[Description of the task] Copy out the data that comes next, character for character, and leave the images aside.
Start of Block
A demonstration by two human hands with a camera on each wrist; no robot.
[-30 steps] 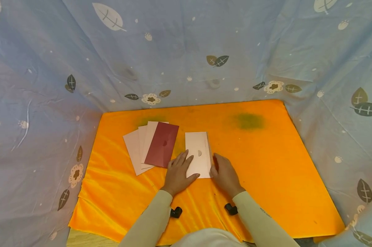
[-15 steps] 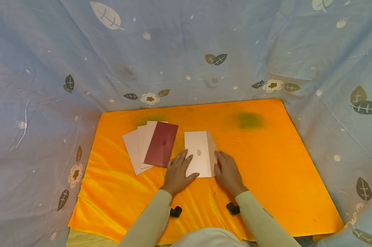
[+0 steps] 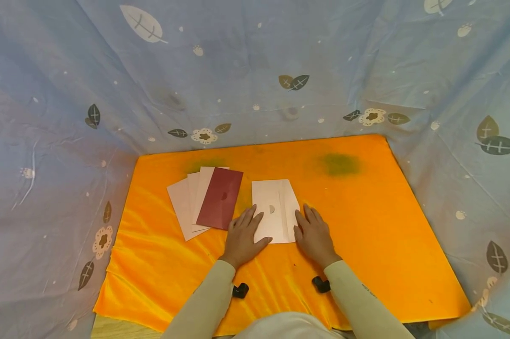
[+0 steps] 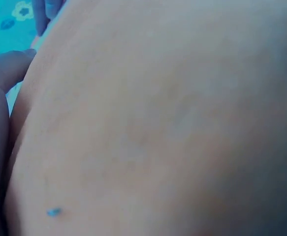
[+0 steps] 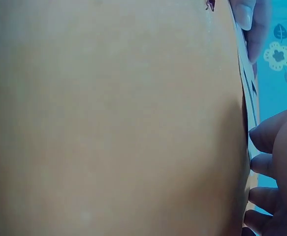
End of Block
[Worked solution]
A demonstration by two human hands with a camera on each wrist; no robot.
[-30 steps] 
[-15 steps] 
[+0 steps] 
[+0 steps] 
[+0 steps] 

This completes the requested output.